Your task
Search the listing for the word "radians" and return each line that contains it.

Provided records
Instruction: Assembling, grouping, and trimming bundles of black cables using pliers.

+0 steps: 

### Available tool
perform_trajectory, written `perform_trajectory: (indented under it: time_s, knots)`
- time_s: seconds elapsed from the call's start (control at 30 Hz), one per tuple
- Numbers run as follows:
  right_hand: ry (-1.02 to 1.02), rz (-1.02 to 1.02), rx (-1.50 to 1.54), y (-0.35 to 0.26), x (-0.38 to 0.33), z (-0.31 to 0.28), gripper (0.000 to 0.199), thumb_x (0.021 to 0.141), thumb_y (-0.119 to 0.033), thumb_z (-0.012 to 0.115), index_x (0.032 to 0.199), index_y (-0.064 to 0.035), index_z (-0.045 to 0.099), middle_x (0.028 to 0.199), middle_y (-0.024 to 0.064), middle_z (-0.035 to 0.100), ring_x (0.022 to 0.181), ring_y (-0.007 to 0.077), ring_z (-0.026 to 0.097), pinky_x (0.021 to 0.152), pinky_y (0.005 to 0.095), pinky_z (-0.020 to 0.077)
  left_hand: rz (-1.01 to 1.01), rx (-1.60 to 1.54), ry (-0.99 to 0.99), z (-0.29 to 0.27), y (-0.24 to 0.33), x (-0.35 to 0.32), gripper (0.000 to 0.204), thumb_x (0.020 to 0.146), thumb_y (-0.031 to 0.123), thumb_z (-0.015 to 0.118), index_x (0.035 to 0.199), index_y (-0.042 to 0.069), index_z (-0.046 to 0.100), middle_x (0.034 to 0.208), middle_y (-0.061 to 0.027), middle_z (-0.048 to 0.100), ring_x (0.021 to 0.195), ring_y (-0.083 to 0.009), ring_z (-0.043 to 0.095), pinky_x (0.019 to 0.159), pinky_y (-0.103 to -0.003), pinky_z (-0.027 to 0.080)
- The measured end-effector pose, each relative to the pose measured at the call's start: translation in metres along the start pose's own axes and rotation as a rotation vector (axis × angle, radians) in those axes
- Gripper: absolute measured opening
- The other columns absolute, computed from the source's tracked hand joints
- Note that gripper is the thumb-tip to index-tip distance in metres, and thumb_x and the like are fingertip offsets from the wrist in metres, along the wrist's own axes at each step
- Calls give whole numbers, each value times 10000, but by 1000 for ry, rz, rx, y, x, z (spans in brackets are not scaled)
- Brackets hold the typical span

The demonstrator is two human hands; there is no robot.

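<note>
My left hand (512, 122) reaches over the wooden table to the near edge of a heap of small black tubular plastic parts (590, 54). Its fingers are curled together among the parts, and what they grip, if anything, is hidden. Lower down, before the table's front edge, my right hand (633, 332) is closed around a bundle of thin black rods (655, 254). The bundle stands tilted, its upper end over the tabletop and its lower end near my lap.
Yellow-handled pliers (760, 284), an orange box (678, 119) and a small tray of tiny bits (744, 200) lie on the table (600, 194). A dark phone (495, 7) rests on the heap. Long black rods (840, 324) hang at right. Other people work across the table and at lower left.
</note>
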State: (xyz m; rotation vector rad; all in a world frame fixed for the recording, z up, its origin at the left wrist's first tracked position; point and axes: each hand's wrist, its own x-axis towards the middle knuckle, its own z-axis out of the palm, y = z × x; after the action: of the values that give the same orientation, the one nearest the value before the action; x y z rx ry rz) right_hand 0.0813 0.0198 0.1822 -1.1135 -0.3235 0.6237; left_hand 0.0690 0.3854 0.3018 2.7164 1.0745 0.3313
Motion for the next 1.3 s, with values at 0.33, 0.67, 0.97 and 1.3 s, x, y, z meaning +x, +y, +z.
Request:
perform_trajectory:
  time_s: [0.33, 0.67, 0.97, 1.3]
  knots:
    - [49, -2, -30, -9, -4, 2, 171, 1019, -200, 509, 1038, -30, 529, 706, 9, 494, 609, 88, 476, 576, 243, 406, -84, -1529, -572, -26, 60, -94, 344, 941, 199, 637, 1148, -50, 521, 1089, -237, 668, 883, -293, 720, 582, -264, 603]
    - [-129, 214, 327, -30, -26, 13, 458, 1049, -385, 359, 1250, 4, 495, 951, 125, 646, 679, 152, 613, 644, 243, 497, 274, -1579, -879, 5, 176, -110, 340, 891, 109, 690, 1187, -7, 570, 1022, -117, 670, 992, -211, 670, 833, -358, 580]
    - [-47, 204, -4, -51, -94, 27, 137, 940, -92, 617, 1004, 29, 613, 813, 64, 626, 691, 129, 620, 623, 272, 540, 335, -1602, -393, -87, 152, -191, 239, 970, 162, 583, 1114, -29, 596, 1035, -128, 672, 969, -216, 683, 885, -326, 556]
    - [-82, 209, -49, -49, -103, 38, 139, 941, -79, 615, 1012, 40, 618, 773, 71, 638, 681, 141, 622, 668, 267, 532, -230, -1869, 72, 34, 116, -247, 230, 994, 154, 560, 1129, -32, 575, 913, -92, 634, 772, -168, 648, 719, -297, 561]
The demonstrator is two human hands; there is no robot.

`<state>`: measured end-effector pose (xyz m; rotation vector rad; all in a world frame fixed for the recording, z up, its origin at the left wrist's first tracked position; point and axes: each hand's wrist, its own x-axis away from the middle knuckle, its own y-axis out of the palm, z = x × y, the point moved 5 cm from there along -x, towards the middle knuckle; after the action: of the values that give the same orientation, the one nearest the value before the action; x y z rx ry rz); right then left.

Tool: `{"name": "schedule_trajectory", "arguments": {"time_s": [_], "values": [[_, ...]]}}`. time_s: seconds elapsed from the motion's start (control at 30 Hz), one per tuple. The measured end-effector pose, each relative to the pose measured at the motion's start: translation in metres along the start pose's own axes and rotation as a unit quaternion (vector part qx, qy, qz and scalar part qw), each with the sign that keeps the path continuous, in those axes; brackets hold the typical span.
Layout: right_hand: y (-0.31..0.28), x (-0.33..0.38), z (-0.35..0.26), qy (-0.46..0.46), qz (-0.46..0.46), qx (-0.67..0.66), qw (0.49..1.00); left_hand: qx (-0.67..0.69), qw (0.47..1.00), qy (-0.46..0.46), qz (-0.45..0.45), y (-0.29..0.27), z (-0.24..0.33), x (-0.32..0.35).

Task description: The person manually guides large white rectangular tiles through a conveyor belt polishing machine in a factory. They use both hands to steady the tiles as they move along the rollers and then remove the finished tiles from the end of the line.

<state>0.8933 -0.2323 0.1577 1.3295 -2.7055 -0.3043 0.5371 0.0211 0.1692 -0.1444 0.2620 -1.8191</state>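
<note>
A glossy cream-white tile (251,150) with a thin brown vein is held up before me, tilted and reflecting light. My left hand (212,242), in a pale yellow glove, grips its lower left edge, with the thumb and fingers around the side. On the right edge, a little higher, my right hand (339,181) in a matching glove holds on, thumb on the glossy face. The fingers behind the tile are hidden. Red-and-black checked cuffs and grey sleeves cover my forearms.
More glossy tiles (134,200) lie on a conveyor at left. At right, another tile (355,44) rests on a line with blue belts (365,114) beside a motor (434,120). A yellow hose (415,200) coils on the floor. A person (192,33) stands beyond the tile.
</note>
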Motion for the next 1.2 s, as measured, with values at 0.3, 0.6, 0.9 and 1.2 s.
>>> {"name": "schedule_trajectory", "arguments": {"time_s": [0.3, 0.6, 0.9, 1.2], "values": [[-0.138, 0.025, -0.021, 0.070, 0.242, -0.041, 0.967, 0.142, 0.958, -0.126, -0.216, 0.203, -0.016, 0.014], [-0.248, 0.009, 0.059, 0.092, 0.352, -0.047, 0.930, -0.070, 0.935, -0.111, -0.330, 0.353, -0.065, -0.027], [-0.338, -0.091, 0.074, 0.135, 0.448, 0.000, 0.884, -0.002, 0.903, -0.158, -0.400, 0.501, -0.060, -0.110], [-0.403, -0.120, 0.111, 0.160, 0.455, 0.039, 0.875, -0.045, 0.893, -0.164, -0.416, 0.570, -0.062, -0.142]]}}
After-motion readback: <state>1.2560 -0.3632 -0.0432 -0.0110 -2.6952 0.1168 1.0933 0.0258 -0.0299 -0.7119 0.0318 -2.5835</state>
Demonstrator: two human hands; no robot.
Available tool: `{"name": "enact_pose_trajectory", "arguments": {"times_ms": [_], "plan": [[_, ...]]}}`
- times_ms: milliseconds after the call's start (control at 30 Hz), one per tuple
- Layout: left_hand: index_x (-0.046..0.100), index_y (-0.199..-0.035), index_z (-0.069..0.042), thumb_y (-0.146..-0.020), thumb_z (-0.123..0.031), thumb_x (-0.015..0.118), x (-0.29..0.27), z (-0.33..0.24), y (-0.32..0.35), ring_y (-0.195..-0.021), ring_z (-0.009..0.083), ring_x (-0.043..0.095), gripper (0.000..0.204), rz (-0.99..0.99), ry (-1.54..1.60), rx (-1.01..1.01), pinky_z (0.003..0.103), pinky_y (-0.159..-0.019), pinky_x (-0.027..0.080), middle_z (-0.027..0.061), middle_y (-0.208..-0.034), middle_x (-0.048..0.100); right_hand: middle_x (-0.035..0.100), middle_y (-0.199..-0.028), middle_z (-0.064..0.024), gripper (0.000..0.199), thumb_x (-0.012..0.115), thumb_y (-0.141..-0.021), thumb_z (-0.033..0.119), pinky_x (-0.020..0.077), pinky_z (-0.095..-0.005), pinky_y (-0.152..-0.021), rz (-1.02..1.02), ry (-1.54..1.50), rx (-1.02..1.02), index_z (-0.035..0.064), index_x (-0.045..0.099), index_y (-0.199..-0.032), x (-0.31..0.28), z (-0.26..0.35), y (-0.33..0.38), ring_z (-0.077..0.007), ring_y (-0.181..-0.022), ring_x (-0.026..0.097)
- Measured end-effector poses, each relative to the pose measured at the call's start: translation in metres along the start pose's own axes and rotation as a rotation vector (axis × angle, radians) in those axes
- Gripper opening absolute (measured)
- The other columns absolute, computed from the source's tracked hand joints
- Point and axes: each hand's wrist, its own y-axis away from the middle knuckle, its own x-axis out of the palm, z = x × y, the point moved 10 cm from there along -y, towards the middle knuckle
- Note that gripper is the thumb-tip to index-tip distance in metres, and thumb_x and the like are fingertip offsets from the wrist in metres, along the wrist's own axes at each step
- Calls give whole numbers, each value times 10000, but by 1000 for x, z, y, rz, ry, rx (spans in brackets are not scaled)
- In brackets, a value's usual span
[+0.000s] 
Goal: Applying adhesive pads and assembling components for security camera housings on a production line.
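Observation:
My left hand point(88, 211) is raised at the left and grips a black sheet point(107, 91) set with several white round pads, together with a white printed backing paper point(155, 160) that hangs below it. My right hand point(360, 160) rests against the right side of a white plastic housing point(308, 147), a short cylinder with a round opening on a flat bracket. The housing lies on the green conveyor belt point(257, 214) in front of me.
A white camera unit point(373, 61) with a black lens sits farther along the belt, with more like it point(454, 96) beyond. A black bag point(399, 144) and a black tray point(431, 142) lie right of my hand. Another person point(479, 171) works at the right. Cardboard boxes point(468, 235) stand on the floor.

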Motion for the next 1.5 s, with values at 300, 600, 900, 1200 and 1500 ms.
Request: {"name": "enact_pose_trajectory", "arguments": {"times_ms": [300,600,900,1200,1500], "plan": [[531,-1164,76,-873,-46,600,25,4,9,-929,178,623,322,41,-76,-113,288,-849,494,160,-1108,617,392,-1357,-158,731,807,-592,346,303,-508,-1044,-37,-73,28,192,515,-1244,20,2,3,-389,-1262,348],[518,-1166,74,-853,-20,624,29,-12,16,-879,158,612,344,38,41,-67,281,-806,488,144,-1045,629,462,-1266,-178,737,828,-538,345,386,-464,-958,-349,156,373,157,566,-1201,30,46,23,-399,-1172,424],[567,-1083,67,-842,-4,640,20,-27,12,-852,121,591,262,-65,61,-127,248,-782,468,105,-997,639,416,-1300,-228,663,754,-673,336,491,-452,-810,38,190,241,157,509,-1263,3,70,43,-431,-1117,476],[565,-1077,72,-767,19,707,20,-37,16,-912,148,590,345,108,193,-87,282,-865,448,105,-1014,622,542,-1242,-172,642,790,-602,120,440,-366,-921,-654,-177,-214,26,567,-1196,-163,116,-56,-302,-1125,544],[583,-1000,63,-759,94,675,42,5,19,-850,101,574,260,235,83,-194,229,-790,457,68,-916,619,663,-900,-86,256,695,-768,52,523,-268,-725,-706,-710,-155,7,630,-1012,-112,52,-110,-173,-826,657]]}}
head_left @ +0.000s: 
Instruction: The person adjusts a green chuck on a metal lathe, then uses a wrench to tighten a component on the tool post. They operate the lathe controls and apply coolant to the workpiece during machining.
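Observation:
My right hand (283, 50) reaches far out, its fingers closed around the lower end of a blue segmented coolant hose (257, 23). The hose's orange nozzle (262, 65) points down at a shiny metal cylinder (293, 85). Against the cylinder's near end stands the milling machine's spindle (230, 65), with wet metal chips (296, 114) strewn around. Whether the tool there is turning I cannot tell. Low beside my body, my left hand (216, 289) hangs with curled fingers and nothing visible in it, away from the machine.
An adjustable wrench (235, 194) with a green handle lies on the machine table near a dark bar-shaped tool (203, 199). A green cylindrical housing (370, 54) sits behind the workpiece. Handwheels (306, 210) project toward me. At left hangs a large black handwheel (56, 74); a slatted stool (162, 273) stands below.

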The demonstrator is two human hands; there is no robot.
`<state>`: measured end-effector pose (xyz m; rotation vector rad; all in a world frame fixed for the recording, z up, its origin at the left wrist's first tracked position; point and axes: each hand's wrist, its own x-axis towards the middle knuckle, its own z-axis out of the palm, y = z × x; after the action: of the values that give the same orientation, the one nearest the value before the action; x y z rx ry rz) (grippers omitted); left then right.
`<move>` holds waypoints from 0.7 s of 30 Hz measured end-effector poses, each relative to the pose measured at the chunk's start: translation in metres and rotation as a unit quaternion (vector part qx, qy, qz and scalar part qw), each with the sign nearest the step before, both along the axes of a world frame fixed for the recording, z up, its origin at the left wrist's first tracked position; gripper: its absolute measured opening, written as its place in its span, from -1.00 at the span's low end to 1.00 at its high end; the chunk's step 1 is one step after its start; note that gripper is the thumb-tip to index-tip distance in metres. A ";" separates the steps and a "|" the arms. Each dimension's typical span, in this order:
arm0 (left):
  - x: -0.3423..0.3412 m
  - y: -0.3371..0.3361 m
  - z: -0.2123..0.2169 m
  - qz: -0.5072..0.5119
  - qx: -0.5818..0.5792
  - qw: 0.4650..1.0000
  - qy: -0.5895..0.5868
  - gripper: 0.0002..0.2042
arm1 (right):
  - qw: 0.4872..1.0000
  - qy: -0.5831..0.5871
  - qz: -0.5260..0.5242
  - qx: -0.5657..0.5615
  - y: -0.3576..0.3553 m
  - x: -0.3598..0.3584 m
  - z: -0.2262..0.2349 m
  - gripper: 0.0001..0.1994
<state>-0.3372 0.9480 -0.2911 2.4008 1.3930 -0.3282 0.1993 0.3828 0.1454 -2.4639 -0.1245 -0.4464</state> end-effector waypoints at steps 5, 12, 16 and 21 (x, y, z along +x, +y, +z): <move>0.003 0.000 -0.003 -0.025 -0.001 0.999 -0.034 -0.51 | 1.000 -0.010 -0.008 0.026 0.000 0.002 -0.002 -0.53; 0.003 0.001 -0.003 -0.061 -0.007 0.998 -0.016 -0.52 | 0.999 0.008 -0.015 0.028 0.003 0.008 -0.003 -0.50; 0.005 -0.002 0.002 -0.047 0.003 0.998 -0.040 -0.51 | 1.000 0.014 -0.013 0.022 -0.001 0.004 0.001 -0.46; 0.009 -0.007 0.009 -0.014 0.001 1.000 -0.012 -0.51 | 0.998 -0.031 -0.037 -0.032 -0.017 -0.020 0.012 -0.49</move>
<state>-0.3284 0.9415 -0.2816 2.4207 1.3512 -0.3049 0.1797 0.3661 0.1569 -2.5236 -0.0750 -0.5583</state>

Written solution
- The measured end-effector pose, each relative to the pose measured at the call's start: translation in metres along the start pose's own axes and rotation as a rotation vector (axis × angle, radians) in those axes
- Measured end-effector poses, each relative to the pose measured at the call's start: translation in metres along the start pose's own axes and rotation as a rotation vector (axis × angle, radians) in those axes

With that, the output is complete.